[AVAILABLE DATA Boundary: Start]

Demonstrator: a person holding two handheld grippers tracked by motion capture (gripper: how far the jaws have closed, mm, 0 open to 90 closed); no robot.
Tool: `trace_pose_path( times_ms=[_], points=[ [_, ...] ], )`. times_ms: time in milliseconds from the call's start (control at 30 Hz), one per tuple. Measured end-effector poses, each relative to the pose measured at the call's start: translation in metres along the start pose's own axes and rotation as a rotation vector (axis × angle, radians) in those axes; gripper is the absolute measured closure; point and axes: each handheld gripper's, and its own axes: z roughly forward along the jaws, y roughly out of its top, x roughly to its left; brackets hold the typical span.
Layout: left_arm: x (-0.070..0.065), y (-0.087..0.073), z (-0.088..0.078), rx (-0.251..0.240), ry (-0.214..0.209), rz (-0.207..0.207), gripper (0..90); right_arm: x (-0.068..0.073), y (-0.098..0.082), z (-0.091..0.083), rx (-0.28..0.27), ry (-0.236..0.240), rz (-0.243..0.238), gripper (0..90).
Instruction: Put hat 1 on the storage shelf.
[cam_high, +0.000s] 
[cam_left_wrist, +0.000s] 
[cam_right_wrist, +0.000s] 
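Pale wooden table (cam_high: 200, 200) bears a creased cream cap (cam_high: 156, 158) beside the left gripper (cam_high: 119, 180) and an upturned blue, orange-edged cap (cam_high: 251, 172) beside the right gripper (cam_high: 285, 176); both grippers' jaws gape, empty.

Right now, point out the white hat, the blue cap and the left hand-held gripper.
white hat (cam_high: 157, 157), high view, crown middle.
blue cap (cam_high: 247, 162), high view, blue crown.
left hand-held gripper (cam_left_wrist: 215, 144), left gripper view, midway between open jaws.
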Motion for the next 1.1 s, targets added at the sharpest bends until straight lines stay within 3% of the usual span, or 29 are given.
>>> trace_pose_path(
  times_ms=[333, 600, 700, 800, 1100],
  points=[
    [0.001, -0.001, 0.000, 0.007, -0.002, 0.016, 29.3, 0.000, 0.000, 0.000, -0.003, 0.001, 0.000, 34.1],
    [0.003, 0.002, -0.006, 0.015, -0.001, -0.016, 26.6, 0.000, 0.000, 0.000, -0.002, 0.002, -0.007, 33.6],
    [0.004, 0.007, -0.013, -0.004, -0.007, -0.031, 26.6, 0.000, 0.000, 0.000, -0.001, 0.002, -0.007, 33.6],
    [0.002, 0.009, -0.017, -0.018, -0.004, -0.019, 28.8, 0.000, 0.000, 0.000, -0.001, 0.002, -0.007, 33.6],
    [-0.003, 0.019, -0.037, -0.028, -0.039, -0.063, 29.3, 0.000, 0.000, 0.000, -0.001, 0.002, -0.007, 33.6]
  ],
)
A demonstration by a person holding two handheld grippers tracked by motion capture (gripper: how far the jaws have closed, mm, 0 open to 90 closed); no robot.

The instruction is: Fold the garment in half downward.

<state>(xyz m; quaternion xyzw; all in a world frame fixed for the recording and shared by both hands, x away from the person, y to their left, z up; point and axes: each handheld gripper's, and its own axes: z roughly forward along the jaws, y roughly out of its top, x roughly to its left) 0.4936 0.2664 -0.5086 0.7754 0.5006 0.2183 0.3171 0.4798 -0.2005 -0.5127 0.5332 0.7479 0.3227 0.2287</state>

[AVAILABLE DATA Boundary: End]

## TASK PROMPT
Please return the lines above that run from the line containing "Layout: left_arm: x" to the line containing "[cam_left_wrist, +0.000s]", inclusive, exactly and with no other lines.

## RESPONSE AREA
Layout: left_arm: x (-0.070..0.065), y (-0.087..0.073), z (-0.088..0.078), rx (-0.251..0.240), ry (-0.214..0.209), rz (-0.207..0.207), gripper (0..90); right_arm: x (-0.068..0.073), y (-0.098..0.082), z (-0.091..0.083), rx (-0.28..0.27), ry (-0.236..0.240), rz (-0.243..0.238), gripper (0..90).
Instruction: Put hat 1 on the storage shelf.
[cam_high, +0.000s] 
[cam_left_wrist, +0.000s] 

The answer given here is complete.